Başbakan'ın köşe yazarlarını hedef alan medya patronlarına yönelik sözlerine bakın köşe yazarları nasıl tepki verdi?
Abone olBaşbakan Erdoğan’ın medya patronlarına seslenerek köşe yazarlarına 'müdahale edin' çağrısı hem merkez medyadan hem de muhafazakar medyanın köşe yazarlarından sert tepki aldı. Kimisi köşesini Başbakan'ın icraatlarıyla doldurdu, kimisi "Hop dedik Başbakan" diye sert çıktı. İşte o yazılardan örnekler:
Hasan Cemal Milliyet
Hop dedik Başbakan!
Aynen öyle, Tayyip Erdoğan’ın dün gazeteci milletinin bazı fertleriyle, kimi köşe yazarlarıyla ilgili sözlerini dinleyince, ilk tepkim başlıktaki gibi oldu.
Hop dedik Sayın Başbakan!
Çok gerginsiniz, malum nedenlerle.
Bu bir sır değil, biliniyor.
Ancak bu ruh halleriniz, sizin dünkü sözlerinizi kesinlikle mazur göstermez, bunu bilesiniz.
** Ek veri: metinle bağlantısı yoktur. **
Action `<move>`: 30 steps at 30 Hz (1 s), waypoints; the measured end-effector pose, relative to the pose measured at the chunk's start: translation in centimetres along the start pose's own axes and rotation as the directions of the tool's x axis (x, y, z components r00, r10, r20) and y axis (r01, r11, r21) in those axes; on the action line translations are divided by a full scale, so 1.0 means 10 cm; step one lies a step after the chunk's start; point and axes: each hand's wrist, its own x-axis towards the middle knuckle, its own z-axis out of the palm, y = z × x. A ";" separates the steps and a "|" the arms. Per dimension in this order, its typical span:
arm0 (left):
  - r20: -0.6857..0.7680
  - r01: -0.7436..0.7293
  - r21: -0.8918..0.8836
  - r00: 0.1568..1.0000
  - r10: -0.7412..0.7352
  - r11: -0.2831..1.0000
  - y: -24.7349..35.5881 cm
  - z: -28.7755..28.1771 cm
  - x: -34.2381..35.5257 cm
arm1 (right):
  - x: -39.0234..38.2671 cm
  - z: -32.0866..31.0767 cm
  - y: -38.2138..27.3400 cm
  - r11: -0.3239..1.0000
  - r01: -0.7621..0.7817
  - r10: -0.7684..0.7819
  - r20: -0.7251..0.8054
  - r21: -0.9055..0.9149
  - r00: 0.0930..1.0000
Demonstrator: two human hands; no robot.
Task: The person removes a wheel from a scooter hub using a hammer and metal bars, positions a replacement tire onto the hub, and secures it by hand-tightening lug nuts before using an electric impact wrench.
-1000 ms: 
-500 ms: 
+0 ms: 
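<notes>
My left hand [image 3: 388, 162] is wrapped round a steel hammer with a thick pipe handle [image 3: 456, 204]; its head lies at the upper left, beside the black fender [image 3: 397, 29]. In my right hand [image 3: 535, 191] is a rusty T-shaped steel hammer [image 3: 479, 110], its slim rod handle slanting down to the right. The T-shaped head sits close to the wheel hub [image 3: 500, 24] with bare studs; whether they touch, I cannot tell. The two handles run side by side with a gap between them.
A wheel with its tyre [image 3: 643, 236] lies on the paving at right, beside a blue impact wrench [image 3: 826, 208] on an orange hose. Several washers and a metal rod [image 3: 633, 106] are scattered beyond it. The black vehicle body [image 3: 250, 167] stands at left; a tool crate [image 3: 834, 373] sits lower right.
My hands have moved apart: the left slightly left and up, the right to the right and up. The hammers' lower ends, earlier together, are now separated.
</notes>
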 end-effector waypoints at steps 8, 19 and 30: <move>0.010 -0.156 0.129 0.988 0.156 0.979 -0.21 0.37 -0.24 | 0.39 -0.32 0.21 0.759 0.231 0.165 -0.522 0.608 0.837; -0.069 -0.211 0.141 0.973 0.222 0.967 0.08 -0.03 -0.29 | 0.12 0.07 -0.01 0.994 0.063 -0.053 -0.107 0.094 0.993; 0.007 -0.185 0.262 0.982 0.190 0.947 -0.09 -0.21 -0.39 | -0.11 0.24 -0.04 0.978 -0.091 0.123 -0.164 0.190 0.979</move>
Patrona çağrı yapacaksınız, atın o köşe yazarlarını diye...
Olmadı, hiç olmadı.
Yanlış yaptınız.
Lütfen biraz yutkunarak konuşun. Gırtlağın dokuz boğum olduğunu unutmayın.
Basın özgürlüğü diye bir şey varsa, demokrasi diye bir şey varsa, bu sözlerinizle her iki sınavdan da çakarsınız, Sayın Başbakan.
Bunu iyi bilin.
SERDAR AKİNAN
BAŞBAKAN'IN MUHTEŞEM KONUŞMASI
Serdar Akinan Akşam gazetesi
Başbakan'ın muhteşem konuşması
Başbakan Recep Tayyip Erdoğan muhteşem bir konuşma yaptı. Türkiye gerçeğinden kopuk, art niyetli bazılarına cevap niteliğindeki bu konuşmasında bakın hangi gerçeklerin altını özenle çizdi.
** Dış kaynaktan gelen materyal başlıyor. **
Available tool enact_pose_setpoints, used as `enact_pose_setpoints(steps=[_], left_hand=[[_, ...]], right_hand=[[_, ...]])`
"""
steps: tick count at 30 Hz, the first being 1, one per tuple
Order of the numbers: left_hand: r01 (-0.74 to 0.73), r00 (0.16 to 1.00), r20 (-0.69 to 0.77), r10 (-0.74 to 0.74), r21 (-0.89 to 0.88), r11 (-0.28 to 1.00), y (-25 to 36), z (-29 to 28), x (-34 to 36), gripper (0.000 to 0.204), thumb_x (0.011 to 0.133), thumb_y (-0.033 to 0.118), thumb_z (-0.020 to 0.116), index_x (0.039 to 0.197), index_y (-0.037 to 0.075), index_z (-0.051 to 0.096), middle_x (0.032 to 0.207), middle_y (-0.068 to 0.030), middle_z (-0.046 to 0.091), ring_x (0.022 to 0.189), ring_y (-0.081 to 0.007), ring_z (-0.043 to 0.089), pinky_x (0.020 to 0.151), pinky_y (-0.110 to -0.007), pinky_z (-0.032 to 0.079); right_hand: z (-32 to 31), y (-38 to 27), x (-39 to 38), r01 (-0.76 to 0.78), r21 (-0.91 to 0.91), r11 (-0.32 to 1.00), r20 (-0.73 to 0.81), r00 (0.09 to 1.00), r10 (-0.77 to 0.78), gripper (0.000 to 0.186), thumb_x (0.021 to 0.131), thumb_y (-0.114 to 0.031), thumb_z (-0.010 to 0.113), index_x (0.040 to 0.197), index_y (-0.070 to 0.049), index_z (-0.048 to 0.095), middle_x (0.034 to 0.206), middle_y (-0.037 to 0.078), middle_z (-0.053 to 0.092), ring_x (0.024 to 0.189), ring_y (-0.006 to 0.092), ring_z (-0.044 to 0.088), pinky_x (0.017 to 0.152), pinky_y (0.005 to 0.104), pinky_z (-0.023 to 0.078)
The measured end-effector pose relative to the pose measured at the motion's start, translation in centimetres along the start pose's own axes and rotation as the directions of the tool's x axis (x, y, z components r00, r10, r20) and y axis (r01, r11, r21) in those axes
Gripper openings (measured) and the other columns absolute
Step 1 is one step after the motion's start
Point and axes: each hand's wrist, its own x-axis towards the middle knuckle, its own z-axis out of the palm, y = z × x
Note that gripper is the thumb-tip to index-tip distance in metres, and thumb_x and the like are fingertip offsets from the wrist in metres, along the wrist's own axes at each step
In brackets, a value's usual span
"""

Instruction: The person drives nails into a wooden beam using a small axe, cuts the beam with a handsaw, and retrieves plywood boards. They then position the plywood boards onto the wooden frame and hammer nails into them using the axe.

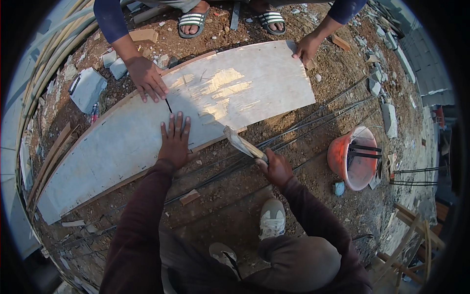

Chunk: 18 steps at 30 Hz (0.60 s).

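Observation:
A long, curved plywood panel (117,142) with a pale, worn face and wood strips along its edges lies in front of me. My left hand (175,142) rests flat on it, fingers spread, just below a short dark slit. My right hand (276,169) is closed around the wooden handle of a hammer (247,146), whose head is at the panel's near edge. Across from me, another person presses one hand (147,78) on the panel and grips its far right end with the other hand (306,48).
An orange bucket (338,152) with dark bars in it stands at right. Thin steel rods (293,130) run along the dirt under the panel's near side. Broken blocks (88,90) lie at left, beside bent wood strips (54,157). Timber pieces (416,228) are piled at lower right.

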Motion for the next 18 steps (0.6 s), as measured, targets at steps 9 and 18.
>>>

Sadece Doğu'da yapılanları anlattığı şu cümlelerdeki veriler çok önemliydi:
'Önümüzdeki dönemde Bağbaşı Barajı, Mavi Tünel tamamlanarak sistemde 414 milyon metreküp su depolanacak ve şurası da çok önemli; 17 kilometrelik tünelle havzaya su aktarılacak. 2008 yılı başında GAP yatırımları için 1 milyar 63 milyon TL; 2009 yılında 2,7 milyar TL ve 2010 yılında da 3,1 milyar TL tahsis ettik. Eylem Planı dışında yürütülen yatırımlarla birlikte bu tutar 3,3 milyar TL'ye 2010'da ulaşıyor.
Bölgede, GAP kapsamında 25 adet anaokulu, 3 bin 264 derslikli 136 adet ilköğretim okulu, 4 bin 500 öğrenci kapasiteli 16 ortaöğretim pansiyonu, 816 derslikli 35 adet genel orta öğretim okulu, 408 derslikli 22 adet mesleki ve teknik eğitim okulu inşaatı, değerli arkadaşlarım şu anda devam ediyor.'
Milli Eğitim konusunda iktidarları döneminde atılan dev adımlara da değinen Sayın Başbakan Erdoğan dinleyenleri büyüleyen konuşmasında bakın hangi önemli verileri paylaştı:
'2002 yılında o dönemin hükümeti Milli Eğitim'e bütçeden 7,5 milyar TL ayırmıştı. Biz bu miktarı her yıl kademeli olarak artırdık. 2005 yılından itibaren, Cumhuriyet tarihimizde ilk kez Milli Eğitim'e ayrılan pay, diğer tüm kalemlerin önüne geçti ve ilk sırada yer aldı.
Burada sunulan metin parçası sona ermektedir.